Allow GPU parallelization to take advantage of multi-GPU instances

beir-cellar / beir

A Heterogeneous Benchmark for Information Retrieval. Easy to use, evaluate your models across 15+ diverse IR datasets.

http://beir.ai

Apache License 2.0

1.61k stars 192 forks source link

Allow GPU parallelization to take advantage of multi-GPU instances #21

Closed joshdevins closed 3 years ago

joshdevins commented 3 years ago

I'm running evaluate_anserini_docT5query.py and it's currently only able to utilize a single GPU. I'm using GCP instances with 4x V100 GPUs and I'd like to finish more experiments in less time by using more GPUs. Is there a simple way to parallelize batches or configure using multiple GPUs that I'm not aware of?

thakur-nandan commented 3 years ago

Hi @joshdevins,

Nice question! I, unfortunately, don't know how to implement this. I searched online but couldn't find a direct solution to generate using multi-GPUs. I will keep searching if I find something relevant will get back to you.

If you have suggestions on implementation, I would happy to have a look at them!

Unfortunately for now I can only suggest hosting the individual question-generation models separately in the GPUs.

Kind Regards, Nandan

joshdevins commented 3 years ago

Thanks @NThakur20. The obvious place for me would be to add data parallelization. So the corpus is chunked right now (I think into size 80 examples?), and we could easily parallelize that loop with a multiprocessing Pool of size n (one per GPU). When we call generate we can also pass a GPU/core number and CUDA can use that GPU as specified. I can take a stab at that one script for doc2query and any downstream changes, and maybe it's applicable to processing other datasets at scale as well.
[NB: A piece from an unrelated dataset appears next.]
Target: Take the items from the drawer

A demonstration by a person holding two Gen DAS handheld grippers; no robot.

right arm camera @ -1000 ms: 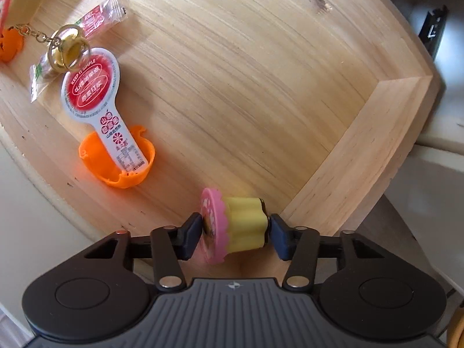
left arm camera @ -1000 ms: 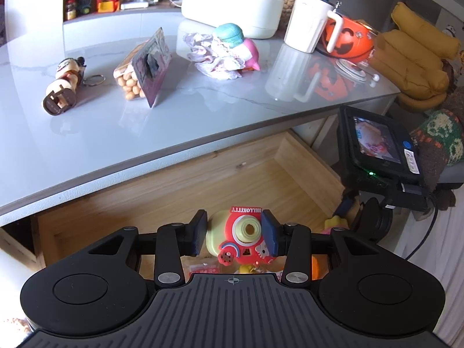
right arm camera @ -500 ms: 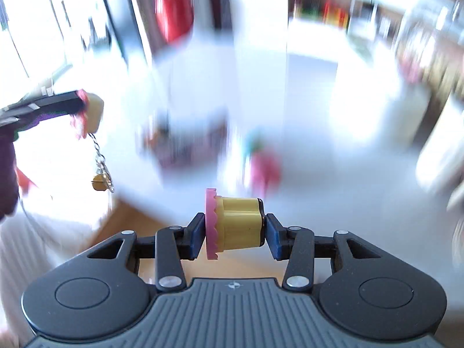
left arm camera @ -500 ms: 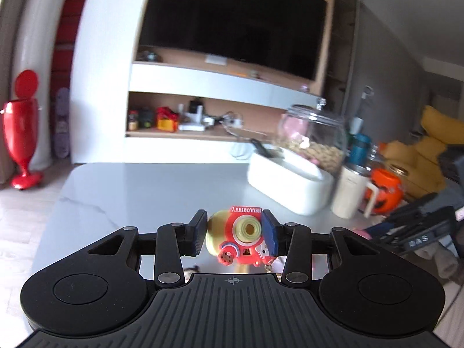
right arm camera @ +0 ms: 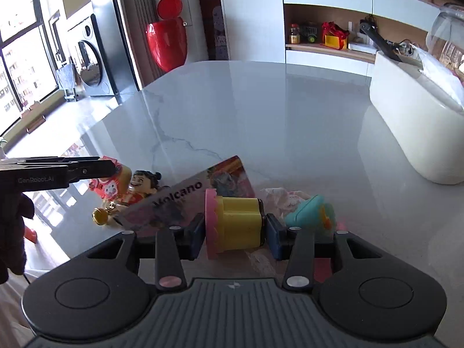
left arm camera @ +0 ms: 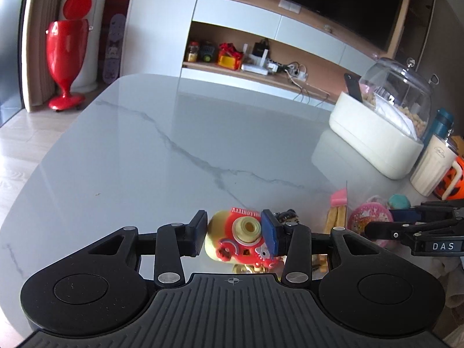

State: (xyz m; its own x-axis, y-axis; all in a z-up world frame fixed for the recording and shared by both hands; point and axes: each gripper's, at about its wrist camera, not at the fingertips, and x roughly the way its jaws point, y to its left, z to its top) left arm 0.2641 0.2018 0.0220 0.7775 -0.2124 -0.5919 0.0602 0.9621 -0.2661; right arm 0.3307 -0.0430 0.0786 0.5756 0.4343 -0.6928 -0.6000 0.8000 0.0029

joshdevins commented 3 years ago

So here we can pass a GPU number and make n models, one per GPU https://github.com/UKPLab/beir/blob/8d8061934e2c33374c075412da2093a5f403521a/beir/generation/models/auto_model.py#L6

joshdevins commented 3 years ago

Last thought, I'm not familiar enough with Transformers+PyTorch innards but there should be a native way to do data parallel inference since we provide batches already. For example https://github.com/huggingface/transformers/issues/3936

thakur-nandan commented 3 years ago

Thanks for the pointers @joshdevins, I will have a look at them!

Kind Regards, Nandan

thakur-nandan commented 3 years ago

Hi @joshdevins,

Finally, after having no success with DataPallalel, I'm happy to share that I have added support now using multiprocessing to generate multiple process pools which are able to take advantage of multiple GPUs. Hope it helps!

Here is a sample code on how to use it: https://github.com/UKPLab/beir/blob/development/examples/generation/query_gen_multi_gpu.py

I hope now you are able to utilize multiple GPUs now for a faster generation. The updates are yet in the development branch. I would suggest if it's urgent, you can clone the development branch and start working. I would soon push the changes to master and update the PyPI version.

Kind Regards, Nandan